What is needed is an exact reproduction of the listing, without its pictures.

Data block |

┄┄┄┄┄┄┄┄┄┄┄┄┄┄┄┄┄┄┄┄

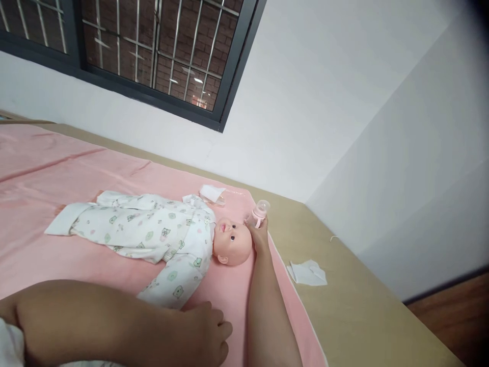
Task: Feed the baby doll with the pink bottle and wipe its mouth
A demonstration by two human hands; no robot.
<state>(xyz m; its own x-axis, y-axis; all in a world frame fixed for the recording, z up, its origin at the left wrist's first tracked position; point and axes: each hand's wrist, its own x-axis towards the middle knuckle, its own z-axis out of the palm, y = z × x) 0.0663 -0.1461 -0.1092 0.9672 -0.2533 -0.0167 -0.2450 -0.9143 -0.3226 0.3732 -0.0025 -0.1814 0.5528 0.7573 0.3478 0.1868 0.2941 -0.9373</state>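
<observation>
A baby doll (160, 227) in white patterned clothes lies on its back on a pink sheet (30, 265), its bald head toward the right. Beyond the top of its head, my right hand (260, 234) is closed around a small baby bottle (258, 214) with a pink handle and a clear cap. My left hand (209, 331) is low in the view, near the doll's sleeve, with its fingers curled and no object showing in them. Its palm is hidden. Beside the doll's far shoulder lies a clear item with a white cloth or tissue (212, 192) on it.
A crumpled white tissue (308, 273) lies on the tan surface (344, 306) right of the sheet. White walls (305, 102) rise behind and to the right. A dark-framed window (153, 46) with metal bars is above the bed's far side.
</observation>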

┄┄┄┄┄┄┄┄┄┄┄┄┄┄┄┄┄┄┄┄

Solution to this problem |
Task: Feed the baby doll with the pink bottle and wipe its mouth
A demonstration by two human hands; no robot.
<state>(xyz m; its own x-axis, y-axis; all in a world frame fixed for the recording, z up, its origin at the left wrist's first tracked position; point and axes: each hand's wrist, its own x-axis towards the middle knuckle, its own z-axis out of the palm, y = z × x) 0.0663 -0.1461 -0.1092 0.9672 -0.2533 -0.0167 -0.2450 -0.9143 -0.3226 0.3732 -0.0025 -0.1814 0.5528 0.7573 0.3478 0.1868 0.2941 -0.9373</state>
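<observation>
A baby doll (160, 227) in white patterned clothes lies on its back on a pink sheet (30, 265), its bald head toward the right. Beyond the top of its head, my right hand (260, 234) is closed around a small baby bottle (258, 214) with a pink handle and a clear cap. My left hand (209, 331) is low in the view, near the doll's sleeve, with its fingers curled and no object showing in them. Its palm is hidden. Beside the doll's far shoulder lies a clear item with a white cloth or tissue (212, 192) on it.
A crumpled white tissue (308, 273) lies on the tan surface (344, 306) right of the sheet. White walls (305, 102) rise behind and to the right. A dark-framed window (153, 46) with metal bars is above the bed's far side.
</observation>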

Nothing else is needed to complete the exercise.